Together, these data indicate that a pure induced-fit mechanism triggered by the binding of actinonin appears to direct the conformational change both in solution and in the crystalline state.

Single Variants at Gly41 Exhibit Strongly Reduced Actinonin-Binding Potency and Catalytic Efficiency

When dealing with an induced-fit mechanism, knowledge of the initial O and final C state is crucial but does not provide direct information on the position of actinonin in the encounter complex or on the sequential mechanism of the transition process. We suspected that the conserved glycine-rich motif 1 (G41IGLAAXQ) could contribute to the flexibility required for the observed structural transition. Evidence for such flexibility comes from NMR analysis of EcPDF in which a few residues show exchange cross-peaks of an additional, alternative form [38]. The most strongly affected residues are Cys90, one of the metal ligands, its neighbor Leu91, and both of the alanines within the above conserved glycine-rich motif (Figure S1B), suggesting that EcPDF undergoes conformational dynamics in a similar region.

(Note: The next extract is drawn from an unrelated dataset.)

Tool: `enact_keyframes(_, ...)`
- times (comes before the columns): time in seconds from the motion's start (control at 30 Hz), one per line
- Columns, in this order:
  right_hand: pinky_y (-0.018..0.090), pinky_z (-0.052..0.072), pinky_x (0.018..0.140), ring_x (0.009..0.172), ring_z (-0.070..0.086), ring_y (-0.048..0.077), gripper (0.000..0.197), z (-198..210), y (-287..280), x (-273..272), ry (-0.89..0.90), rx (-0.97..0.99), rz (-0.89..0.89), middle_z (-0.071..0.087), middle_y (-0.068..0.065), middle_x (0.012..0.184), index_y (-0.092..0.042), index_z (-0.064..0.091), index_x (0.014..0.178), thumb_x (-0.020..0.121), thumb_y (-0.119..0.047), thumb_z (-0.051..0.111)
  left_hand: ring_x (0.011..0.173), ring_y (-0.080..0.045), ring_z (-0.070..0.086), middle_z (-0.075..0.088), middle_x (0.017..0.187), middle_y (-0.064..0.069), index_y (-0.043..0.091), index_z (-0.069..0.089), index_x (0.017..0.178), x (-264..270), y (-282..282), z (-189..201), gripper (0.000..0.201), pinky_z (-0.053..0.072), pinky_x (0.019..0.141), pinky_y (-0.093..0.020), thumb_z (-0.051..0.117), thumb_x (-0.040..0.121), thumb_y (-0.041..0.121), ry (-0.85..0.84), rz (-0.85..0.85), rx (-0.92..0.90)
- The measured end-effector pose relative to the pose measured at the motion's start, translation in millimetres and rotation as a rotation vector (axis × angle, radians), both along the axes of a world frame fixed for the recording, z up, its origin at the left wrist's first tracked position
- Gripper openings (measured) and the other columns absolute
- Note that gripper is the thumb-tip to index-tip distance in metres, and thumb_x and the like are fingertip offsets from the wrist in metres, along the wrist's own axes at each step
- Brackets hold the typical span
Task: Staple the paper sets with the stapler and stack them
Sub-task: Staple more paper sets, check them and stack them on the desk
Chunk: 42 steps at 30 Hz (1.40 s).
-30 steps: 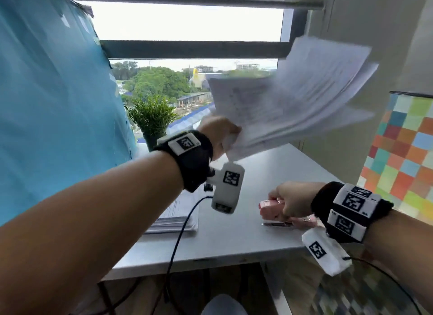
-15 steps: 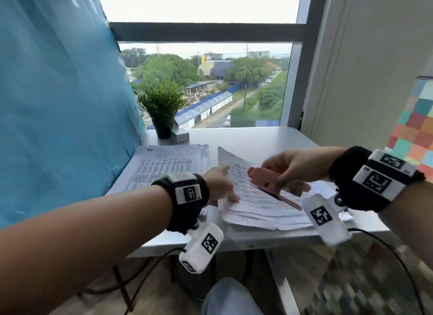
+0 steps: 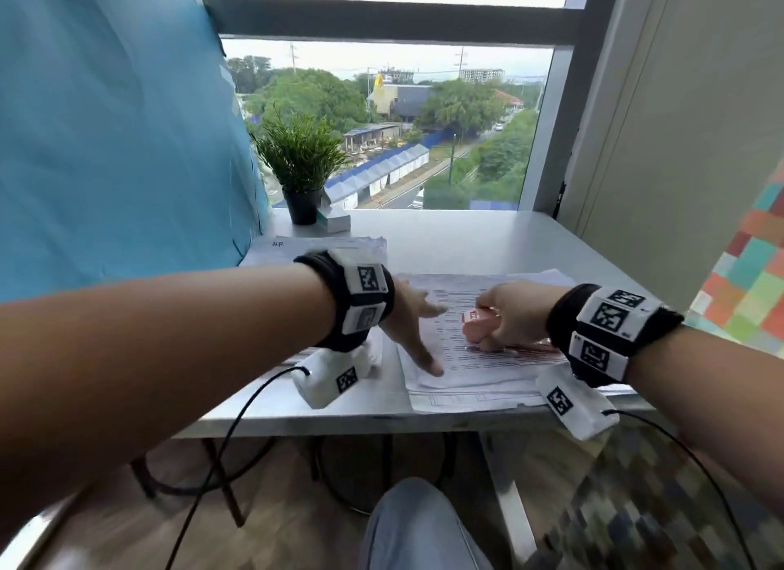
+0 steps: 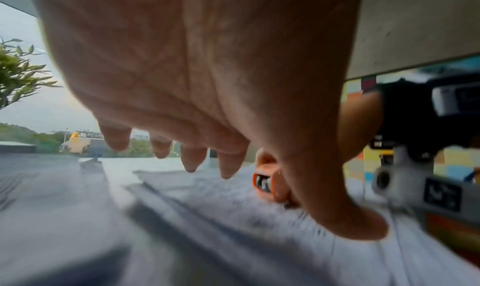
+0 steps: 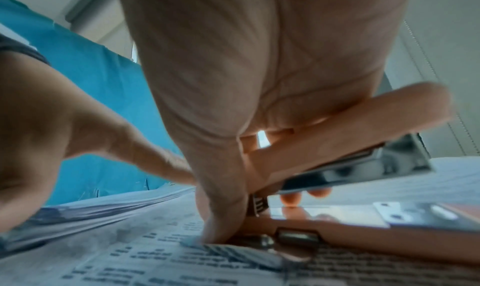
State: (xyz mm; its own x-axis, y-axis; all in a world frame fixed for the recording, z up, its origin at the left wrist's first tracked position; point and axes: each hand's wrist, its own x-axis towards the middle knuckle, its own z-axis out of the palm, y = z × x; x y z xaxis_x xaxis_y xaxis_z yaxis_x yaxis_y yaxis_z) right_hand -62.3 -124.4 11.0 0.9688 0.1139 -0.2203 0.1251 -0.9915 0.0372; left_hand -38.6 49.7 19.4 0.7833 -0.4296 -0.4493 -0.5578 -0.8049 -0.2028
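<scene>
Paper set down, stapling not yet done.
Centre frame: right hand (image 3: 511,315) grips the stapler (image 3: 477,324) on the papers (image 3: 475,370); left hand (image 3: 413,327) spread flat; another pile (image 3: 297,247) behind.

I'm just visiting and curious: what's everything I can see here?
stapler: one, pink, on the right papers, in the right hand
papers: one white printed pile, desk front
stack: one, white, desk left
plant: one, green, black pot, by the window
box: one, white-green, beside the plant
desk: one, white
curtain: one, blue, left
left hand: fingers spread over the papers
right hand: grips the stapler
</scene>
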Motion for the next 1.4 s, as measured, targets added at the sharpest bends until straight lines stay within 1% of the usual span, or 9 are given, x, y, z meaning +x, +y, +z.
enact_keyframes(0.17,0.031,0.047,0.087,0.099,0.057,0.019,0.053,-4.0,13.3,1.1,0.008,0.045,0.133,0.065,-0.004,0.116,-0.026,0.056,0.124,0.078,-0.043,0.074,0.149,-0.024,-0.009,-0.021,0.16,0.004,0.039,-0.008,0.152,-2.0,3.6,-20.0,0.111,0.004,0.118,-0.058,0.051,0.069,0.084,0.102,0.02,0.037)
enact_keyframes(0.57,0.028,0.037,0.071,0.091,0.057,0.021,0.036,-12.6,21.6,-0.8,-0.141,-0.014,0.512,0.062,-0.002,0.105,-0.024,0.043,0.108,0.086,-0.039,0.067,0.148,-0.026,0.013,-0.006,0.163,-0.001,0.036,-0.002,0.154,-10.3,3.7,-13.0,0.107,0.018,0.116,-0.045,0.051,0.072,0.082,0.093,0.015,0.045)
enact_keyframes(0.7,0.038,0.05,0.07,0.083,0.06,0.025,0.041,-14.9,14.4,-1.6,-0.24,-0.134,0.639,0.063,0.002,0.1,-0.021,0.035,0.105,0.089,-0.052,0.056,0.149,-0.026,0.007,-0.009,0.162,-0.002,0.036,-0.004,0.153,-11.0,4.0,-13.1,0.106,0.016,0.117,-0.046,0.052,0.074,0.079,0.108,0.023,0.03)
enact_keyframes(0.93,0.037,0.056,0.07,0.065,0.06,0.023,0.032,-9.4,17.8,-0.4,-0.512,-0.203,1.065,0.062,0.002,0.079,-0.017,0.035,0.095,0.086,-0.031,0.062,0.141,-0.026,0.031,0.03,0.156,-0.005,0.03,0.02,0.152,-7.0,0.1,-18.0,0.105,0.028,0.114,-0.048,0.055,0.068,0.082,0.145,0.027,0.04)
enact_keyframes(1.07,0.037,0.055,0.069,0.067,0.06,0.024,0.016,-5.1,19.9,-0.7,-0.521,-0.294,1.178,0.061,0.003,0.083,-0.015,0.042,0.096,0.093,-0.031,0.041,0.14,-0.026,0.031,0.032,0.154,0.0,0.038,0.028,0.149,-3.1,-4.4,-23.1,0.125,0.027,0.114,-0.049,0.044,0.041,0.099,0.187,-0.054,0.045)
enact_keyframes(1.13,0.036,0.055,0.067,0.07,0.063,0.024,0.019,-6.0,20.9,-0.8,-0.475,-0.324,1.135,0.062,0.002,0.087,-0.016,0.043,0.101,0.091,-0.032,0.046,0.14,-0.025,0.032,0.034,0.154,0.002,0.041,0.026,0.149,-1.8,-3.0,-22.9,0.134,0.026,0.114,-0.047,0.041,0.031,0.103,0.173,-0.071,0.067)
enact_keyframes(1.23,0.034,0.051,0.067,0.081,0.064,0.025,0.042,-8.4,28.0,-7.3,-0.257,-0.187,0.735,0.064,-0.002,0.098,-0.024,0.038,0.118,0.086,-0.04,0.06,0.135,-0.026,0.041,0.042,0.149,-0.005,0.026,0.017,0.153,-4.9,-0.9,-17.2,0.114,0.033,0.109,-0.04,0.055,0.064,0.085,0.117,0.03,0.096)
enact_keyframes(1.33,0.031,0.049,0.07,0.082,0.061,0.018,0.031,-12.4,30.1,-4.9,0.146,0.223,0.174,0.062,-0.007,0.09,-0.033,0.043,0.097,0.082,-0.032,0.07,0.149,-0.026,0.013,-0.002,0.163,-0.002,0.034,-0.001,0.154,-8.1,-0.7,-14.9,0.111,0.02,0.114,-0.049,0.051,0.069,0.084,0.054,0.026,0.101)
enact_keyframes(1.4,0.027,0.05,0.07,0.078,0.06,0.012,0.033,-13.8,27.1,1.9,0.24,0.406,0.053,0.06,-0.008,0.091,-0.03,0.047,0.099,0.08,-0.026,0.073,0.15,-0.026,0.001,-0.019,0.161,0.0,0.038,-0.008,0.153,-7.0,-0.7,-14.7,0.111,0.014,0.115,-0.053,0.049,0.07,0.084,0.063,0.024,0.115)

To unravel the dynamics of the recognition process, we surmised that it should be possible to freeze the conformational change along the pathway by introducing selected, minor variations within the above-mentioned crucial residues involved in the collective motion. In this respect, site-directed mutagenesis of AtPDF was performed on Gly41, Ile42, and Ile130. Single substitutions were made at Gly41 (G41A/Q/M), Ile42 (I42A/F/N/W), and Ile130 (I130A/F), and the variants were purified and characterized. These mutant proteins showed no change in overall stability, as evidenced by DSC experiments (unpublished data). However, two variants of G41, G41Q and G41M, showed dramatic effects; the kcat/Km values were reduced by three orders of magnitude due to large decreases in the kcat values compared to the WT enzyme (Figure 5A and Table S1). The reduced kcat/Km values suggest an altered ability of these variants to attain the final enzyme-transition state complex and, as a result, to give rise to possible states different from the final E:I* complex. Substitutions at positions 42 and 130 only caused small reductions in the kcat values (Figure 5A, Figure S2C, and Table S1). The actinonin-binding potency of both G41 variants was also greatly reduced (Table S1 and Figure S2B). The time-dependent inhibition by actinonin of the most active variants was then studied (Table S3). The half-lives of the final complexes—as assessed by comparison of the 1/k6 values—were always significantly smaller (Table S3), suggesting that the conformational change induced by actinonin binding still occurred, but the C state is destabilized relative to the O state in the mutants compared to the WT. Accordingly, actinonin strongly stabilized almost all of the variants; Tm was increased by more than 20°C. This differs from the G41M and G41Q variants, which both showed increases in the Tm of only 12°C, consistent with reduced binding potency (Table S1).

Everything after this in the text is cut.